- _Dataset extract_:
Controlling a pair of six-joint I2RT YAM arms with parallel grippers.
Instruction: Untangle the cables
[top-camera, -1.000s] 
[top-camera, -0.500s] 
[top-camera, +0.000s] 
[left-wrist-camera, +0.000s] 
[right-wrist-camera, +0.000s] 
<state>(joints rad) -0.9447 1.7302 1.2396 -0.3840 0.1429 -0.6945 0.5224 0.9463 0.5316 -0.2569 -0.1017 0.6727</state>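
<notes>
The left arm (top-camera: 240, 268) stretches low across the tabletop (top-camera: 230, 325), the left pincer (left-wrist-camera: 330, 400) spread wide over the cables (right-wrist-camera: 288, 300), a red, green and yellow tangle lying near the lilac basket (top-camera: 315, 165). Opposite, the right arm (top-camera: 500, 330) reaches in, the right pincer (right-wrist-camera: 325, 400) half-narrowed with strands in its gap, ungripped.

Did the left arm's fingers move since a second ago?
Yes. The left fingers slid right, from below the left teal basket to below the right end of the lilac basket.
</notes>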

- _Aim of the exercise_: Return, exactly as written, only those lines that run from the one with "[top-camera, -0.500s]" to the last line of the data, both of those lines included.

- _Your solution_:
[top-camera, -0.500s] 
[top-camera, +0.000s] 
[left-wrist-camera, +0.000s] 
[right-wrist-camera, +0.000s] 
<state>(joints rad) -0.9447 1.7302 1.2396 -0.3840 0.1429 -0.6945 0.5224 0.9463 0.5316 -0.2569 -0.1017 0.6727</state>
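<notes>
The left arm (top-camera: 240, 268) stretches low across the tabletop (top-camera: 230, 325), the left pincer (left-wrist-camera: 330, 400) spread wide over the cables (right-wrist-camera: 288, 300), a red, green and yellow tangle lying near the lilac basket (top-camera: 315, 165). Opposite, the right arm (top-camera: 500, 330) reaches in, the right pincer (right-wrist-camera: 325, 400) half-narrowed with strands in its gap, ungripped.

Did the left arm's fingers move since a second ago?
Yes. The left fingers slid right, from below the left teal basket to below the right end of the lilac basket.
</notes>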

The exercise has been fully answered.